Andrew Marr got his voice back this week. That may come as a bit of a surprise to everybody who’s been watching and listening to him on the BBC for the past 22 years but it’s the reason he gave when he announced last year that he was leaving. On Monday we heard the new voice. Marr made his debut on LBC. He’s presenting a 6 p.m. show four days a week in an hour nicked off Eddie Mair.
Maybe ‘new’ voice is wrong. Not so much new, perhaps, as the old pre-BBC voice. The one he’d been forced to suppress. He called it ‘entirely my own voice’.
After my own 51 years as a BBC journalist, I think I know what he means. If I sound a little hesitant it’s because in all those years nobody explicitly told me what to say or how to say it. On the occasions when I lost my cool with a particularly dense or defensive politician on Today (vanishingly rare, of course) the editor might whisper in my headphones: ‘Back off a bit…’ But it was a suggestion rather than an order. And I was never instructed to take a particular line or adopt a particular tone. I’d happily bet my BBC pension that Andrew wasn’t either.

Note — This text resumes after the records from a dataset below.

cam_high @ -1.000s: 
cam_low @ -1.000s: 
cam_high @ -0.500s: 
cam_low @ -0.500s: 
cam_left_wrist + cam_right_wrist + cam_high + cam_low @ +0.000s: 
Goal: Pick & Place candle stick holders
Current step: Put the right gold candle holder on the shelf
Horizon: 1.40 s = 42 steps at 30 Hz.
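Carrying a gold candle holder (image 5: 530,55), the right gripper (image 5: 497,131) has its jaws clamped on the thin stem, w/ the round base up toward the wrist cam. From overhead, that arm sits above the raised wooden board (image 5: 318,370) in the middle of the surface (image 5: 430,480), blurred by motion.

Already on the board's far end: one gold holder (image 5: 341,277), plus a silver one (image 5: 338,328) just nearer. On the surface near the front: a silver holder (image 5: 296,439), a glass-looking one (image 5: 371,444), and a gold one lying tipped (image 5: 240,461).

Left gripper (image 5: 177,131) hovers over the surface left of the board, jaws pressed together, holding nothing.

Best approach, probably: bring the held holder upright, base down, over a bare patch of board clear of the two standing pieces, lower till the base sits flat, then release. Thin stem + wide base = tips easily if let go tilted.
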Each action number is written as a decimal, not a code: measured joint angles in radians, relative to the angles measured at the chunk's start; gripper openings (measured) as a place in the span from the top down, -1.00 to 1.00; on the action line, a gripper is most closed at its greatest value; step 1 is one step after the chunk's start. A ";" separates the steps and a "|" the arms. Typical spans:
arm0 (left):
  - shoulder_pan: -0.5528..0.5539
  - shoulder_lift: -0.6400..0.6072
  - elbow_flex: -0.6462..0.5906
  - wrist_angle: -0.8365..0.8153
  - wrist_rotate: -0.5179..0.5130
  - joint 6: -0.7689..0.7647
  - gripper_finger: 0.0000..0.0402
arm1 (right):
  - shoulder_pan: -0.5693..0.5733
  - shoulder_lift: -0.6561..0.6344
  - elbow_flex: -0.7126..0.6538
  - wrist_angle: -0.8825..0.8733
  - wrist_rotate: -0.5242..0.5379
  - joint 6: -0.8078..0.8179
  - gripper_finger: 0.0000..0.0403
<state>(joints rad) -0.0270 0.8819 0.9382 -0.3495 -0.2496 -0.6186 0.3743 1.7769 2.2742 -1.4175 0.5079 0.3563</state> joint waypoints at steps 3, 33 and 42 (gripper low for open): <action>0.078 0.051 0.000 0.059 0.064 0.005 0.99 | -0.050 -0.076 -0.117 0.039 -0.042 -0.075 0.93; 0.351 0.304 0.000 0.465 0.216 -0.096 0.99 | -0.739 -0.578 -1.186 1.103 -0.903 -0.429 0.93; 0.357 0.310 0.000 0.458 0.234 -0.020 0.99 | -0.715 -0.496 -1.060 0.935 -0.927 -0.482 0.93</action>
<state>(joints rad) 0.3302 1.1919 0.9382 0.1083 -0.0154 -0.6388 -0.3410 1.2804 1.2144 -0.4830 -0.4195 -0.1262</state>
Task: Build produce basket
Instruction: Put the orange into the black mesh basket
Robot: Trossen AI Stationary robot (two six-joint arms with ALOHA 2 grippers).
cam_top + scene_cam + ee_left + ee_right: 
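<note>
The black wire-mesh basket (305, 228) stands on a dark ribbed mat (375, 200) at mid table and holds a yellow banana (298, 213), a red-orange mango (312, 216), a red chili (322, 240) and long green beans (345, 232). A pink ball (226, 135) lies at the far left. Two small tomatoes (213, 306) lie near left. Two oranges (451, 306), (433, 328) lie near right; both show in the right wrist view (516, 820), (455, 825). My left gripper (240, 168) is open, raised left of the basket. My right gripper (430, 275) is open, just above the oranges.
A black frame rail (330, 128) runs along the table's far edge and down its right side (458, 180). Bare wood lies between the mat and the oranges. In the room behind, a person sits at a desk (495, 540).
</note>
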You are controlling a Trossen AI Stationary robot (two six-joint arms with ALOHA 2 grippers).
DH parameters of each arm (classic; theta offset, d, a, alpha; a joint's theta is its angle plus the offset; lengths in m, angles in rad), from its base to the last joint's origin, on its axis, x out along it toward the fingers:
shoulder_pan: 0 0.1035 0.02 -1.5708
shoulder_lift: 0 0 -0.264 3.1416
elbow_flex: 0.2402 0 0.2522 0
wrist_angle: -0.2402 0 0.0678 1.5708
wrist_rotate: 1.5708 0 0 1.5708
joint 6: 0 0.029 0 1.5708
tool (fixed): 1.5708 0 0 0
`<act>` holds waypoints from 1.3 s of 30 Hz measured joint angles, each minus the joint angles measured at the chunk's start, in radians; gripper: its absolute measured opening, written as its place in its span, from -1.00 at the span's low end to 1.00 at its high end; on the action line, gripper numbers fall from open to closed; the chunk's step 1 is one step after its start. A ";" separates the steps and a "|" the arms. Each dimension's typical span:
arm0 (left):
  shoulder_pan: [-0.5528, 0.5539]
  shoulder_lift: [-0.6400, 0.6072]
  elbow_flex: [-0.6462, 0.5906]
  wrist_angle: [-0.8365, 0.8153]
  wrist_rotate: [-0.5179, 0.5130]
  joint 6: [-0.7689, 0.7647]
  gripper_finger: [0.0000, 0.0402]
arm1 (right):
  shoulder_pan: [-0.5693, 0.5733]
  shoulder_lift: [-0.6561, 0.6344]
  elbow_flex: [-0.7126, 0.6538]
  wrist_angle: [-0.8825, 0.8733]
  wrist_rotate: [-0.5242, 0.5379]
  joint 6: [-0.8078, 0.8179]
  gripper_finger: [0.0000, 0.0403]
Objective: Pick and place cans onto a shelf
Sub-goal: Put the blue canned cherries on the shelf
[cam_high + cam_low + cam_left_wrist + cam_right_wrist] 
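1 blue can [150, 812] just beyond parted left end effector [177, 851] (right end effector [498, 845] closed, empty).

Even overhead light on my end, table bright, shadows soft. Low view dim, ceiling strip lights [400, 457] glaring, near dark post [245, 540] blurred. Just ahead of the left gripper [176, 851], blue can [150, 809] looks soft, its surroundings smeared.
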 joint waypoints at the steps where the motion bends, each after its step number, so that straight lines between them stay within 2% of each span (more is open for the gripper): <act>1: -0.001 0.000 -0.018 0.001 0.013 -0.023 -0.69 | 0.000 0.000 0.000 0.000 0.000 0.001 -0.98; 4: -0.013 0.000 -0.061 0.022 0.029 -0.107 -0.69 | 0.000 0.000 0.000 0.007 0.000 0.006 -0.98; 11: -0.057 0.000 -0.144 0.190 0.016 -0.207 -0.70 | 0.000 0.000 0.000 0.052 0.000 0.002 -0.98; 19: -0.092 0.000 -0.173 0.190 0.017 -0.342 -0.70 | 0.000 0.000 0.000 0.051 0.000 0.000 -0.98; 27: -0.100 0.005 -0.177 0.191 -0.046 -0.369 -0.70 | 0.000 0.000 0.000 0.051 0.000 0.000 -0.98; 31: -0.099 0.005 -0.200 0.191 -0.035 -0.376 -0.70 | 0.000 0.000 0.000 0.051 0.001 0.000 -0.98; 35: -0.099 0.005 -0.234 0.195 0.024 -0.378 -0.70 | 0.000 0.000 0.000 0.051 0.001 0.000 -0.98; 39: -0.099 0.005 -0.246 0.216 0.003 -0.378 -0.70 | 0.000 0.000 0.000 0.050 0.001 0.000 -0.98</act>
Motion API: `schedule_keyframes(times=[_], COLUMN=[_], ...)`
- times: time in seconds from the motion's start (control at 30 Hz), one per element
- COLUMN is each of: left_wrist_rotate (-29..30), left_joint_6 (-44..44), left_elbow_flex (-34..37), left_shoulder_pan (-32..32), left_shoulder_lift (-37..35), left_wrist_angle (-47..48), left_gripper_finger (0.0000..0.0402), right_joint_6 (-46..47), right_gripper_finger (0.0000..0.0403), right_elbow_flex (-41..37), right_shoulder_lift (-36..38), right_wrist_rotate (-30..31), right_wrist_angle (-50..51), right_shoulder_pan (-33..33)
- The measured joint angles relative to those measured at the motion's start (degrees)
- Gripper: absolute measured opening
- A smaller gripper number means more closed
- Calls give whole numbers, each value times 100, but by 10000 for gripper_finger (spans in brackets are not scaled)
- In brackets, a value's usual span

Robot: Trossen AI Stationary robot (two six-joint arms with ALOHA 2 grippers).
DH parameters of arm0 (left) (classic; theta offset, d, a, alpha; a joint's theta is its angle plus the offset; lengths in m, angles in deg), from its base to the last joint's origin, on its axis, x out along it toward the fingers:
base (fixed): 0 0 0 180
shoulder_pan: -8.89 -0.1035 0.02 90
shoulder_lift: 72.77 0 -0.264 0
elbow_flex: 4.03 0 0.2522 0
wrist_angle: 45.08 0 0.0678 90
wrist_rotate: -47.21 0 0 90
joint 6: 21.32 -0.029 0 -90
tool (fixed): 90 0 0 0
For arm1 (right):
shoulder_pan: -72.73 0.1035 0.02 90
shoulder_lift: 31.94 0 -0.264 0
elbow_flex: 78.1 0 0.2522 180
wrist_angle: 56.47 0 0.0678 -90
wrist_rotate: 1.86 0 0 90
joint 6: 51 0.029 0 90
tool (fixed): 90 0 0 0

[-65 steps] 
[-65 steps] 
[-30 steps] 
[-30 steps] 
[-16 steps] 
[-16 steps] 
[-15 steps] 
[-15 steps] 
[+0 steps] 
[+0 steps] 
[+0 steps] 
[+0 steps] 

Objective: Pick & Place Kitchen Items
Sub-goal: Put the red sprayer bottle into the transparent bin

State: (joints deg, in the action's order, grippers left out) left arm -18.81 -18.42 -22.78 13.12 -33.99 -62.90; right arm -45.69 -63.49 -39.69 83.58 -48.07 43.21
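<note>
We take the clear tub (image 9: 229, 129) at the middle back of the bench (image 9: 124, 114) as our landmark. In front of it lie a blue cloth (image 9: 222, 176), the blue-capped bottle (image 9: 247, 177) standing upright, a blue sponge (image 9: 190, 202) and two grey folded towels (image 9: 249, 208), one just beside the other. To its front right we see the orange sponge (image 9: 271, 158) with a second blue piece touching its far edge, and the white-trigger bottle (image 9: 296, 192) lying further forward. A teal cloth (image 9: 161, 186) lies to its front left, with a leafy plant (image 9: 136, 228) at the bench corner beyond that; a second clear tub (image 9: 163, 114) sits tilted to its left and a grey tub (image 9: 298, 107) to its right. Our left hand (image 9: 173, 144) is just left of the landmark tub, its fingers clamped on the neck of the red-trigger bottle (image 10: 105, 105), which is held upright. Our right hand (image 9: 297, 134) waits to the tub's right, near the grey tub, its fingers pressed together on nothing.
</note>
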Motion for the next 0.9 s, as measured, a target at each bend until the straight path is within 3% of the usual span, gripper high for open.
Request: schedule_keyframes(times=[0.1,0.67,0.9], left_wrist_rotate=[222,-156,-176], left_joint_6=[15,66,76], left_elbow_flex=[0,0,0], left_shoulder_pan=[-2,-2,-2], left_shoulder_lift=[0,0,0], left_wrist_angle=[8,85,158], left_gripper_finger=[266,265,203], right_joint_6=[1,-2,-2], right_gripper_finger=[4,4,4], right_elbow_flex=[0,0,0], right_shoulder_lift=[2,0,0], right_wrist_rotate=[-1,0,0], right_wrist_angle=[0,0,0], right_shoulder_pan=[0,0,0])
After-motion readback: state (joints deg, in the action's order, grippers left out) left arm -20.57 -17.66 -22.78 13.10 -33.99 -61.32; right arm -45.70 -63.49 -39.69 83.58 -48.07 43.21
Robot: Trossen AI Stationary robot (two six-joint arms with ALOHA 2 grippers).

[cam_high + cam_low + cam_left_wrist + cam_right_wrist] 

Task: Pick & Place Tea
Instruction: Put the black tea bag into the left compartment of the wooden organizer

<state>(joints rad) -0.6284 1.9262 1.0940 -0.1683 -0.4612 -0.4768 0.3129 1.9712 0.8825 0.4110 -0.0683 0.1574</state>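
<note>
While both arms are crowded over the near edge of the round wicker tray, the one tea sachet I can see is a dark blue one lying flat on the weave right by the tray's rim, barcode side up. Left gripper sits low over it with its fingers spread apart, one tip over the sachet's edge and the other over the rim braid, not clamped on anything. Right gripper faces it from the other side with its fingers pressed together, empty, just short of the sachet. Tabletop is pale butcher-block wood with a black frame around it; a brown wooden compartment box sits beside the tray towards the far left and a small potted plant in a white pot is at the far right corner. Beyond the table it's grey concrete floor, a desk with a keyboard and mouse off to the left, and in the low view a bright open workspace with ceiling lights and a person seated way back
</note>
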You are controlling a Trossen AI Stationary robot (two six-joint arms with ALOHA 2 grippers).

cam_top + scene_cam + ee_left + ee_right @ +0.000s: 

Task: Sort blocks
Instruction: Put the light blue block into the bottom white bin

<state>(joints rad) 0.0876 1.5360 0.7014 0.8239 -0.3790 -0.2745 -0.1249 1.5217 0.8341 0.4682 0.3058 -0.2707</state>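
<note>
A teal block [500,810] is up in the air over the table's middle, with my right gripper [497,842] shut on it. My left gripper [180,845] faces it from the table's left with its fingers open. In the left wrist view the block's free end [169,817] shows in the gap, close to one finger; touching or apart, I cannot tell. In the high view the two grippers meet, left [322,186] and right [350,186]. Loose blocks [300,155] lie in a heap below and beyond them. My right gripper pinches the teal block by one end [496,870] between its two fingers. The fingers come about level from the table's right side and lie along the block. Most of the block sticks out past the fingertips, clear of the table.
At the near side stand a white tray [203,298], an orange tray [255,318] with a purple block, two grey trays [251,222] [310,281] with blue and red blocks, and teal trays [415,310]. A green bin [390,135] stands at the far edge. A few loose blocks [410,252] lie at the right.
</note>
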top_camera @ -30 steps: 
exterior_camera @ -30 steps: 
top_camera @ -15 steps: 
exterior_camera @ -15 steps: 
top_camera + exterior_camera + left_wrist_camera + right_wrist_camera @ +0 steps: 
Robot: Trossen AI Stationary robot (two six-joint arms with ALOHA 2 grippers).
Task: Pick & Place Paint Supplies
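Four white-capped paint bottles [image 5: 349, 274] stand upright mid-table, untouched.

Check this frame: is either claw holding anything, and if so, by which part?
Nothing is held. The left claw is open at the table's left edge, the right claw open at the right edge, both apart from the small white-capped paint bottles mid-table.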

In my 51 years as a BBC journalist, nobody explicitly told me what to say or how to say it
I would discuss the broad shape of my interviews with the editor and a producer would prepare a brief. But that was supposed to provide background facts rather than suggest questions. Let alone the tone. I can confidently assert that no producer or editor ordered Nick Robinson to tell Boris Johnson to shut up when he finally got the chance to interview him on Today.
Yet there were areas where only the most reckless BBC hack would dare tread.